Because the Sages did not explicitly ordain the recitation of Seliḥot, there is no standard rite, and each community added its own supplications and piyutim (liturgical poems). Nevertheless, there is a basic framework that all communities follow and which appears in Seder R. Amram Gaon. We begin with the recitation of Ashrei (Tehilim 145), as every prayer service begins with praise of God. This is followed by a half Kaddish and the paragraphs that begin “Lekha Hashem Ha-tzedaka” (“To You, O Lord, is righteousness”) and “Shome’a tefila adekha kol basar yavo’u” (“Hearer of prayer, all humankind comes to You”; Tehilim 65:3) and additional verses of petition and supplication. We then recite the Thirteen Attributes of Mercy, the standard confession (“Ashamnu” – “We are guilty”) and the longer confession (“Ashamnu mi-kol am” – “We are the guiltiest of all peoples”). Toward the end, we recite “Aneinu” (“Answer us”) and “Asei le-ma’an shemekha” (“Act for the sake of Your name”). The service concludes with Taḥanun and the full Kaddish.

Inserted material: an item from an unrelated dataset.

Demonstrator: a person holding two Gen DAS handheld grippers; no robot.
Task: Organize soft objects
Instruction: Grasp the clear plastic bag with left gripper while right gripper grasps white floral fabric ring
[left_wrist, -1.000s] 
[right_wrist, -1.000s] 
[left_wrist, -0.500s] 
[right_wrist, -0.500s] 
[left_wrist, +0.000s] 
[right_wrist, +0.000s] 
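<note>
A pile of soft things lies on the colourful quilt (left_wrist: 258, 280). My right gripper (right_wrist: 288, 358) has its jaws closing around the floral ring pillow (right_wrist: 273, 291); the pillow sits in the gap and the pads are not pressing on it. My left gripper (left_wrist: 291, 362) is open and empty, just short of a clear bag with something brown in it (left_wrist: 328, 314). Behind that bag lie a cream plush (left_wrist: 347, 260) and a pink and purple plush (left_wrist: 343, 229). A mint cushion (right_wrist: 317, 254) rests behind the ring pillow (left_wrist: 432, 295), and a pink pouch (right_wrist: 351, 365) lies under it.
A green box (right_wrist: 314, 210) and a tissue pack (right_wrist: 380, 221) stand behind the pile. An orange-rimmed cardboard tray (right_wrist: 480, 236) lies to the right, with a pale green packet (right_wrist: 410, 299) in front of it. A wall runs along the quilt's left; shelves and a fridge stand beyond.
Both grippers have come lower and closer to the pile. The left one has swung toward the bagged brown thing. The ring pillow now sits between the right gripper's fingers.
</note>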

  1. Amram Gaon writes that additional verses, piyutim, and supplications may be added to the basic outline. In fact, Jewish communities have added many piyutim to Seliḥot, with the Thirteen Attributes of Mercy repeated in between them. There are differences between the Ashkenazic and Sephardic rites of these additional piyutim. Also, while Sephardim recite the same Seliḥot every day, Ashkenazim have different piyutim for each day.

When time is short, worshippers may skip the additional piyutim and recite just the basic order set out by R. Amram Gaon. If a congregation is selecting which piyutim to say, they should opt for those that inspire repentance.[2]

[2]. Some say that it is forbidden to recite piyutim that address various angels, as one may turn in prayer only to God (Rambam; Ramban). Accordingly, one should not recite “Makhnisei Raḥamim” (“Purveyors of Mercy”), which is mentioned in Seder R. Amram Gaon and which Ashkenazim usually say at the end of Seliḥot, as it is addressed to angels. Likewise, according to this view, one may not recite the piyutMidat Ha-raḥamim aleinu hitgalgeli” (“Attribute of Mercy, Descend upon Us”) as it is addressed to a divine attribute and not directly to God. However, most poskim permit the recitation of these piyutim, which were composed long ago by Torah giants, and which Jews have been reciting for hundreds of years. The rationale seems to be that as long as the supplicant knows that everything is in the hands of God, he may ask the angels to fulfill their mission, namely, to transport our prayers to God and remind Him of our merits (R. Sherira Gaon; R. Eliezer of Worms; Shibolei Ha-leket §252: Mahari Bruna). Indeed, this is the practice of most communities, which have not expunged such piyutim from the siddur. Others maintain that fundamentally the stringent position is correct. Nevertheless, they do not want to eliminate these piyutim entirely, because of the long-standing custom to recite them. To resolve the dilemma, they adjust the formulations of the prayers slightly, rephrasing them so that it is clear that the prayers are addressing God, asking Him to teach the angels how to transport our prayers to Him (Maharal, Netivot Olam, Netiv Ha-avoda ch. 12; this was the practice of R. Zvi Yehuda Kook). Alternatively, some rabbis took their time reciting the prayers earlier in Seliḥot in order to ensure that they would not have time to recite the problematic ones. Nevertheless, they did not object to the congregation saying them (Ḥatam Sofer OḤ 166).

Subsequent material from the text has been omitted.